CashNews.co
Fund managers are reluctantly buying up the debt being pumped out by companies to pay their private equity owners bumper dividends, as a lack of new loan supply and low yields limit investors’ choice of other attractive investments.
Buyout firms trying to raise cash from their investments have been turning to so-called dividend recapitalisations at a record rate. Such deals give them juicy cash payouts but are often unpopular with bond investors worried about the impact of the larger debt pile on the company’s financial health.
Last month Belron Group, which owns car windscreen repair companies in the US and UK, launched a dividend recap in which it would raise €8.1bn and pay a €4.4bn dividend, in the largest such deal on record, according to PitchBook LCD.
But even though the dividend nearly doubled Belron’s overall debt from less than €5bn to almost €9bn and led rating agencies Moody’s and S&P Global to downgrade Belron deep in to junk territory, the deal was still massively oversubscribed, with demand more than seven times higher than available debt.
“We all hate dividend recaps — as a bond manager, you just hate them,” said one investor who followed the deal and asked not to be named. “But that’s what the market is right now, and if I’m getting flows of capital, I’ve got to buy something, so I get over that.”

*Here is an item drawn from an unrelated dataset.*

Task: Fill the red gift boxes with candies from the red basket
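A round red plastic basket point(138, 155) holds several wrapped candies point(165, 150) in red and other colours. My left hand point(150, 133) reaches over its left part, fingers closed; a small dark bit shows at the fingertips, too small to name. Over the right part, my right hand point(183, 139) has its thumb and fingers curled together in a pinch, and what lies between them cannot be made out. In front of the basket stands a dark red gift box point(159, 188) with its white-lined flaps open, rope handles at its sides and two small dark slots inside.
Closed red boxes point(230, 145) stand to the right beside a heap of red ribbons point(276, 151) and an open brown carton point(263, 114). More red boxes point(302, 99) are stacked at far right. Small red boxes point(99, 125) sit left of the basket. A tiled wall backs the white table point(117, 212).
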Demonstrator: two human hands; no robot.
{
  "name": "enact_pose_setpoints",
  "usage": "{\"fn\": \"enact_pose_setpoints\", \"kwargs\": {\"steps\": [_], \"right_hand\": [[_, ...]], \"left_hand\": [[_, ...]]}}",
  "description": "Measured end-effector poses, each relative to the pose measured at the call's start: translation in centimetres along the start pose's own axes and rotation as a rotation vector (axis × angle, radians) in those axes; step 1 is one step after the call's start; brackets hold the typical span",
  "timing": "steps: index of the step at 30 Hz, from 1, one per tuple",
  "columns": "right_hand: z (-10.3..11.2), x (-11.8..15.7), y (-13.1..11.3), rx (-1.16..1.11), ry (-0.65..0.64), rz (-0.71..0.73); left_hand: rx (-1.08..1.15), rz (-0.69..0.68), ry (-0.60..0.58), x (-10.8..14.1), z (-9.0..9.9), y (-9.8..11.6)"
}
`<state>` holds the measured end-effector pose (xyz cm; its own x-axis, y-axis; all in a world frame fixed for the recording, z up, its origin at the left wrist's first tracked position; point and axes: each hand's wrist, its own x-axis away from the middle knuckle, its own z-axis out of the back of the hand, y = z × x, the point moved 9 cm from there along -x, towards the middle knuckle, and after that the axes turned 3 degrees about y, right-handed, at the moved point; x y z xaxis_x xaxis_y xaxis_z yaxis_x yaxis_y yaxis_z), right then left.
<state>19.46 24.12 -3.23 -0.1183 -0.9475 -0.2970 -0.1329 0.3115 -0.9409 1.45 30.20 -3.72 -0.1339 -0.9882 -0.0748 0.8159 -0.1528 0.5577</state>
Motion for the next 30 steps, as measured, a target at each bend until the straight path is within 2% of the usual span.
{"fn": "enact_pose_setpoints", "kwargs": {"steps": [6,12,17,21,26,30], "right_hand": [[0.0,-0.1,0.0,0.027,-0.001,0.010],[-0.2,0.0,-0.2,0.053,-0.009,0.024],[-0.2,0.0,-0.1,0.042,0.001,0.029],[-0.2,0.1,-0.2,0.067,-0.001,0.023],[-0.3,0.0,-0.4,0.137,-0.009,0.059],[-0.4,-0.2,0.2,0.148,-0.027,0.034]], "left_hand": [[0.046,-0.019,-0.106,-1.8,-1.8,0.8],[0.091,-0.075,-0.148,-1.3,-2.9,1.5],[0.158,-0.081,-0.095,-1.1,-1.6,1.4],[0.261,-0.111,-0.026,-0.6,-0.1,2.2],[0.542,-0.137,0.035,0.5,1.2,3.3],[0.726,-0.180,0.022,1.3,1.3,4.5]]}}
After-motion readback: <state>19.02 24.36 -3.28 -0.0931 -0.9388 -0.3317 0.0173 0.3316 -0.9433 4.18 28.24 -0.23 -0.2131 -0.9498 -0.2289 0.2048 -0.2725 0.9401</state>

The deal highlights the dilemma facing many debt fund managers, who are wary of being disadvantaged by private equity firms keen to extract cash from their portfolio companies but, with debt markets so buoyant, are faced with a lack of attractive investment opportunities. US high yield credit spreads, the borrowing cost premium above Treasuries, fell below 3 per cent this month for the first time since the 2008 global financial crisis, according to data from the Federal Reserve Bank of St Louis.
Overall, net leveraged loan supply in September hit minus $6.2bn, meaning that more loans were being repaid than issued and marking the largest deficit since February 2022, according to Fitch. Investors, bankers and analysts expect dividend recaps to remain popular until supply recovers.
“The theme of dividend recaps in 2024 and 2025 will only get louder but investors continue to prove themselves very selective on credits,” said Chris Bonner, head of US leveraged finance capital markets at Goldman Sachs.
“The real question will be: are investors willing to capitulate and buy tougher [lower quality] credits, or are they still going to only focus their attention on up-in-quality names?”
The volume of leveraged loans backing dividend recaps hit a record of more than $17bn in September, and quarterly volumes are at their highest in three years. Refinancings accounted for more than 71 per cent of high-yield bond issuance from October 2023 to September 2024, the highest share in a 12-month period since at least 2016, according to LevFin Insights.
A recent study by Abhishek Bhardwaj, Abhinav Gupta and Sabrina Howell found that while dividend recaps increase the chance of a good outcome for a company’s owners, they make firms riskier and “raise the spectre of bad outcomes for workers”.
“You have an instant reaction to a dividend recap: it’s negative,” said one bond investor, adding that not every such transaction was a bad deal but that when it came to issuers, “you have to be careful in terms of who’s going to be more aggressive than others.”
Other investors believe that, as long as the company is healthy enough to take on the additional debt, then such deals are worth investing in.
“From our perspective, it’s a good deal,” said another bond manager, referring to the Belron deal. “Is it cheap? Probably not cheap — it’s fair value. But if you think about the economic backdrop we’re faced with today . . . you want to own steady, stable businesses with cash flow in this type of environment.”
A Moody’s report on Thursday found that, of 66 dividend paying companies it examined, only five suffered defaults. While “top private equity firms gorged on more debt” to fund dividends, “defaults following debt-funded dividend transactions remain scarce because these deals are typically done by higher-rated LBOs [leveraged buyouts],” it said.
Many buyout groups are turning to dividend recaps after struggling to return cash to their investors, because of the sluggish pace of mergers and acquisitions and the unappealing prospects presented by flotations, which are hindering them from leaving their investments.
The lack of available options for fund managers means the high demand for Belron’s debt is not surprising, even though the deal is “purely a way to return money to shareholders”, said Lyuba Petrova, head of North America leveraged finance at Fitch.
“Certainly, lenders can vote with their dollars whether they want to stay in the deal or not,” Petrova said. “But right now, there is a net negative supply.”
In September Focus Financial Partners — which, like Belron, is backed by Clayton, Dubilier & Rice — conducted the sixth-largest private equity-backed dividend recap on record, according to PitchBook. Investment firm 3i this year carried out its eighth dividend recap of Dutch retail Action, this time to pay itself a windfall of nearly €1.1bn.
Belron declined to comment. Clayton, Dubilier & Rice did not respond to a request for comment.
With interest rates on the way down and default rates set to remain low, dividend recaps are likely to continue, said investors. However, a sharp economic downturn could change that.
“Big picture, these types of activities are still pretty minor and pretty muted,” said Ashok Bhatia, co-chief investment officer of fixed income at Neuberger Berman. But “if growth slows significantly . . . that’s when the piper would have to get paid.”